– Lissie Baker
The Grace-on-the-Hill house is in the full swing of Advent – we have our “Story of Christmas” Advent calendar that we read every night, a gorgeous Advent wreath on the living-room coffee table, snowflakes painted on the front windows, garlands across the front porch, and a pint-sized tree in the corner by the window. Yet though the tree, decorations, and expected fanfare feel like the Christmas season, something about this year is markedly different: I, a lifelong church-goer and cradle Episcopalian, now realize I’d never really given Advent much thought or personal reflection. I don’t mean this in a negative way. Of course I’ve understood the excitement surrounding the coming of Christ, and the gift of God becoming one of us, to live and suffer with us – I just hadn’t developed much of a personal understanding around waiting, and what this anticipation means for us as Christians. However, a conversation with Hannah about last week’s formation has had me thinking about our role as servants to others, specifically in the context of anticipating Christ’s birth.
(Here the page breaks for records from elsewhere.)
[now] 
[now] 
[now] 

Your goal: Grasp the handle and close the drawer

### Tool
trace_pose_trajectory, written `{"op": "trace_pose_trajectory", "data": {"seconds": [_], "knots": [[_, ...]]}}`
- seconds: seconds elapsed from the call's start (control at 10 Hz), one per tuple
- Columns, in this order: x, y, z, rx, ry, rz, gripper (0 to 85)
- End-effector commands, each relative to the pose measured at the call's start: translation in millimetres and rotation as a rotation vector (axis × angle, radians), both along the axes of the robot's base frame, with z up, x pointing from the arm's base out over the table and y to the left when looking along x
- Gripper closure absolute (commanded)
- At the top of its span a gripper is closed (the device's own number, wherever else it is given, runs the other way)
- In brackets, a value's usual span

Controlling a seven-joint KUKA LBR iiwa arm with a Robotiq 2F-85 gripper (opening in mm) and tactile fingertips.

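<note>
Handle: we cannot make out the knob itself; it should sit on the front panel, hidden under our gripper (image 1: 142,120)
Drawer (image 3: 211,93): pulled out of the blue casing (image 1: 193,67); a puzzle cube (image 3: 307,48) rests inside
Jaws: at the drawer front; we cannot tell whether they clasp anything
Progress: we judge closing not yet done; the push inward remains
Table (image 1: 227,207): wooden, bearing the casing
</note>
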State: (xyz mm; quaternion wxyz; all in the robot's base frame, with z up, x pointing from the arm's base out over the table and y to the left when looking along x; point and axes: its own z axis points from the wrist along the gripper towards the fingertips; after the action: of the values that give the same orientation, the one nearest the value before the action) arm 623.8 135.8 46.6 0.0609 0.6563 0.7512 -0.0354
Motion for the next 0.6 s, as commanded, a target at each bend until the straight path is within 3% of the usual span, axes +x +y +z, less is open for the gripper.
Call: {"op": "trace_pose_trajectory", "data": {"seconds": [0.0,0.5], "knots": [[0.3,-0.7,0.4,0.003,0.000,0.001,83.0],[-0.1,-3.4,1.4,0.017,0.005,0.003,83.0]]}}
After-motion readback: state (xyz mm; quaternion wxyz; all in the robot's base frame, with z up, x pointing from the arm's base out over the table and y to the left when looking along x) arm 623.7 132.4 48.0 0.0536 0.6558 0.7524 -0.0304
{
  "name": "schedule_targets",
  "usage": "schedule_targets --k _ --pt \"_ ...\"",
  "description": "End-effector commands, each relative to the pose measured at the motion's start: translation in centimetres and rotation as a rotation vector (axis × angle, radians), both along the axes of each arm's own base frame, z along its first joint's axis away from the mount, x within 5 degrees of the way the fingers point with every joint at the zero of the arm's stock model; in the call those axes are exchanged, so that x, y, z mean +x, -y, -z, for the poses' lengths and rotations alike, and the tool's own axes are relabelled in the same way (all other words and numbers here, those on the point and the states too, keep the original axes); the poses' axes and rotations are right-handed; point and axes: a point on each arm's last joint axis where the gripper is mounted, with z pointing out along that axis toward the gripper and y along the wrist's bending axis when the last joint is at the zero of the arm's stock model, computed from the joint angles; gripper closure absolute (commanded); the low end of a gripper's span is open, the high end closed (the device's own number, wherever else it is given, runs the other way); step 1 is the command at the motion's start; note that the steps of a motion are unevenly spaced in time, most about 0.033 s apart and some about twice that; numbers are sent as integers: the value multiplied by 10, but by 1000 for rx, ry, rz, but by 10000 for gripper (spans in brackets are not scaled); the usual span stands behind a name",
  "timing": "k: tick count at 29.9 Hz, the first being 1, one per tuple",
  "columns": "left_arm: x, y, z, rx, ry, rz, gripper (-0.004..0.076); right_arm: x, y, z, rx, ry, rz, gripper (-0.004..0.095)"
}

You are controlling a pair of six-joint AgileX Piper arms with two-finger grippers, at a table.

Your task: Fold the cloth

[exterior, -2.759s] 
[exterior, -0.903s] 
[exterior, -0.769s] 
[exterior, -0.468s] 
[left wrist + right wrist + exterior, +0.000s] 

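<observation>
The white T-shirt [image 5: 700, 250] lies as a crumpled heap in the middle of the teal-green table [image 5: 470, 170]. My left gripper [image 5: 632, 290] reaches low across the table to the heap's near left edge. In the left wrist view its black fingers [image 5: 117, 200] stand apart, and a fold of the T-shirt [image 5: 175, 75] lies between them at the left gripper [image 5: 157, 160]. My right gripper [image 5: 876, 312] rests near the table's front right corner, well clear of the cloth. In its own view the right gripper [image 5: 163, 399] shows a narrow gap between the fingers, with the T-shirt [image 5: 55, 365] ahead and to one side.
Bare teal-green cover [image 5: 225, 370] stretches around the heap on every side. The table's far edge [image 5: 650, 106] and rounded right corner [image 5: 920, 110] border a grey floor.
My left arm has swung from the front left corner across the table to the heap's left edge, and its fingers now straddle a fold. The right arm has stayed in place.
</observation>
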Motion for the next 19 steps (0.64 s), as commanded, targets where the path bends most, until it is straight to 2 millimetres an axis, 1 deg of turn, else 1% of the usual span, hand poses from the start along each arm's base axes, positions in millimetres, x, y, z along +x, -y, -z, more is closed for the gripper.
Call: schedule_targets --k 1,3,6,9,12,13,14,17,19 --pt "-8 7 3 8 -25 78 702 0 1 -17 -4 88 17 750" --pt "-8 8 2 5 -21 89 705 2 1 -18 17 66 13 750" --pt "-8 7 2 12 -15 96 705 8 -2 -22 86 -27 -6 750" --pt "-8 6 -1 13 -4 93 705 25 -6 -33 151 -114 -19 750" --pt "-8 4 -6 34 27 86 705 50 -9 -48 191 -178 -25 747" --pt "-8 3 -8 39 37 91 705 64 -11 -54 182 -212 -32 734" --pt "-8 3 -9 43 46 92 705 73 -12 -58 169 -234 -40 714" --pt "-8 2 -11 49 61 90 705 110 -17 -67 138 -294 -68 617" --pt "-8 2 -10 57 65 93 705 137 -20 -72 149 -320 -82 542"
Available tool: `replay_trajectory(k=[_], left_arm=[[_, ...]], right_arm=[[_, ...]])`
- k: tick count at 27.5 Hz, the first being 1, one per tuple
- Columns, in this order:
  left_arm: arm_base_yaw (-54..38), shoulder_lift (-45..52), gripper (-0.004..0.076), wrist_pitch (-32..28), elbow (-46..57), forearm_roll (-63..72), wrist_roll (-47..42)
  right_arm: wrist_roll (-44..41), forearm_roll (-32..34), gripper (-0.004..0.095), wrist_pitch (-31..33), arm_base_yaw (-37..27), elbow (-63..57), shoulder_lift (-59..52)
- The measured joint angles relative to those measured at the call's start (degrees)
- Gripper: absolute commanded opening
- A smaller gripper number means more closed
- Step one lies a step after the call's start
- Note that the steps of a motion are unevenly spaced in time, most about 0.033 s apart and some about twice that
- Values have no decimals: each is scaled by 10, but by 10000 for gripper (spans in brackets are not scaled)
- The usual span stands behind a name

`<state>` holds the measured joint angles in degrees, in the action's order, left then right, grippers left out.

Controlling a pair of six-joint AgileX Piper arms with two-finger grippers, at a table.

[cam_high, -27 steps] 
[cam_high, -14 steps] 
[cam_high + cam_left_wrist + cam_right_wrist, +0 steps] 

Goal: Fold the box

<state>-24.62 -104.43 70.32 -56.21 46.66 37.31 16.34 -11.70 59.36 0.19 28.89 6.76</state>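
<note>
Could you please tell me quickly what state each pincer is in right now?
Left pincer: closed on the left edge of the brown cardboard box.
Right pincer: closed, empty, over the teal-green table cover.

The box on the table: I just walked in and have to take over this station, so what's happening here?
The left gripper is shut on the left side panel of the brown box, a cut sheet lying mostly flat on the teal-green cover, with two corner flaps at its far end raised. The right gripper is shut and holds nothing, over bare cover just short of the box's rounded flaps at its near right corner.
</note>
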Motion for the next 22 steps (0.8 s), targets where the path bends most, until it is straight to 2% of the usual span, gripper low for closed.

Last week, during our Wednesday formation time, all six of us went to Anna Julia Cooper Episcopal School (my work site) for chapel, which David and I actually miss every week since Wednesdays are set-aside for us as a household. It was really meaningful for the two of us to further understand our school’s spiritual life, and for our roommates to see how the spirit works at AJCES. For her sermon, Bishop Susan Goff told us the story of a young man named Alfonso:
Born in Mexico, Alfonso’s family died tragically in a house fire when he was very young. Burned from head to toe and horribly disfigured, he spent the majority of his young life in orphanages where he was mistreated and abused because of his appearance. Finally a teenager, he ran away and lived in the woods on his own, emerging several years later in a small town. In this town, he discovered there was a boys’ school run by a kind and gentle headmaster. Taking a chance, Alfonso threw himself at the feet of the headmaster, asking for a home by reciting the words of Las Posadas – the Mexican tradition that reenacts Mary and Joseph’s journey from household to household as they were rejected time and time again. The headmaster, knowing his students would jump first to judgment, told the young men that they would not accept Alfonso as one of their own. The students were shocked, insisting over and over that they would love him. Hearing this pledge, the headmaster brought Alfonso forward to the boys, who were shocked by his appearance. Yet, sure as they had made their promise, the youngest boy at the school stepped forward, held Alfonso’s hand, and called him “hermano” – brother. There, Alfonso was finally loved and accepted.
As Bishop Goff shared with us, she knows this story to be true because Alfonso himself shared it with her and many others at the school where he is now headmaster. It was moving to see how our students listening, quietly watching Bishop Goff’s face and taking in the message she shared: in Christ’s birth, we are promised new life in His love, shared by our brothers and sisters in the Body of Christ – no matter our perceived shortcomings, our struggles and transgressions, or how dark the world may seem to grow.
In the past, my Advent has been spent with family as we Christmas shop and travel to see aunts, uncles, cousins, and grandparents. In college, it was spent preparing for exams and, between tests, busting my butt at the restaurant where I’d worked since freshman year. And now, living in Oregon Hill and working for the Episcopal Service Corps, I actually have the time and headspace to reflect on what Advent brings: a promise of love and of mutual service in the Body of Christ, a promise that realizes itself every day. Advent promises that, despite life’s hardships and the ever-deepening darkness of winter, Christ is born to us all the same.
Commuting to work in the morning this time of year is especially peaceful. As I drive to work in the mornings, sometimes with David (always listening to NPR) or sometimes by myself, I’ll turn east onto I-64 and take an arching on-ramp that cuts by the old Shockoe Hill Cemetery. The sun is usually coming up right over the top of the flyover, a pleasant shade of peach. Following the sunrise and driving onto Nine Mile Road, the morning fog and pale light paint a deceptively peaceful quiet over the surrounding housing projects. As I drive in, I think about the day ahead of me: it will be both exhausting and uplifting, full of triumphs and disappointments. But I am needed there, needed by my brothers and sisters who live in Creighton and Fairfield and Mosby Court. Despite life’s difficulties, my students can count on their teachers, on David and I, and on the many volunteers who come in every day, ready and willing to serve AJCES in whatever way we can. As children of God, we are promised that no matter the growing darkness, Christ is always born into our lives. We are promised love in the earthly Body of Christ, and I am called to keep and realize that promise for others.